The support of Jail Visitation has changed many lives. “Amanda” was young, pretty and running with a fast crowd. She held down a full-time job but partied hard on weekends. A string of misdemeanor arrests culminated in much more serious charges. She spent her 25th birthday in jail, charged with four felonies - possession of drug paraphernalia, marijuana, rock cocaine and amphetamines.
A friend of hers called Loaves & Fishes and asked that we visit her. When Angie from Jail Visitation showed up to visit her, Amanda told her to go away; when she again came a week later, Amanda again refused to talk to her; the third week, Amanda began to trust Angie. Each time, Angie said, “I know you asked me not to come, but I’m here to help you through this. Tell me what you need.” Amanda’s own family was so ashamed of her, they never visited or wrote to her the entire time she was incarcerated.

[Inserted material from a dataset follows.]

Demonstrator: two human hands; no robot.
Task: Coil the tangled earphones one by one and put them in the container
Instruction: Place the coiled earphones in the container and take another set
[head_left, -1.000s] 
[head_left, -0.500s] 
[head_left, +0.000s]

Amanda spent from June to November in the Sacramento County jail awaiting trial and then, after a plea bargain, 22 months in Valley State Prison for Women in Chowchilla. Amanda says of Angie, “She kept writing me even when I went to prison and most of the time I didn’t even write back. She showed me so much support and care. My parents gave up but here was this stranger who sent letters and birthday cards, ‘Hi, I’m thinking of you, Happy Birthday, Merry Christmas, how are you?’ “
Amanda gradually realized she wanted a better life. She went to AA and NA classes; she worked for 14 cents an hour; she went to every pre-release class offered. She avoided the drugs readily available in the prison and the drama and feuds of so many women packed in together. As her release date neared, she didn’t even leave her cell to go to the yard or meals she was so fearful something might happen to delay her release date.
Angie’s influence was constant; Amanda says, “Her trust in me was the encouragement to better my life.” When Amanda was released Angie put her to work as a volunteer office assistant at Jail Visitation. Step by painstaking step, Amanda has built a good, decent life for herself. She served her parole time, started college and completed an associate’s degree in Business. She now works full time as an accounts payable clerk. She will attend Sacramento State University next year while continuing to work full-time. She has gone through the lengthy legal process to have her offenses expunged and has received a certificate of rehabilitation from the courts. She was turned down three times before it was granted. She laughs as she credits the example of Jail Visitation for her persistence. “Even though I turned them away, they still kept coming and coming.”
Ten years after her awful arrest, Amanda is now the proud mother of a very active six year old son. She and her significant other own their own home and the long distance truck he drives.
Why Jail Visitation Matters
Suzi Ettin puts it like this: “Everyone deserves a second chance, to be seen as someone of value, someone who can change. Jesus came because we’re all sinners. We all do things we’re not proud of but we can be redeemed. Jesus loved the Good Thief and He loves us.”
Thank you for your understanding of the importance of hope and redemption and for supporting the Jail Visitation Program’s ministry of hope.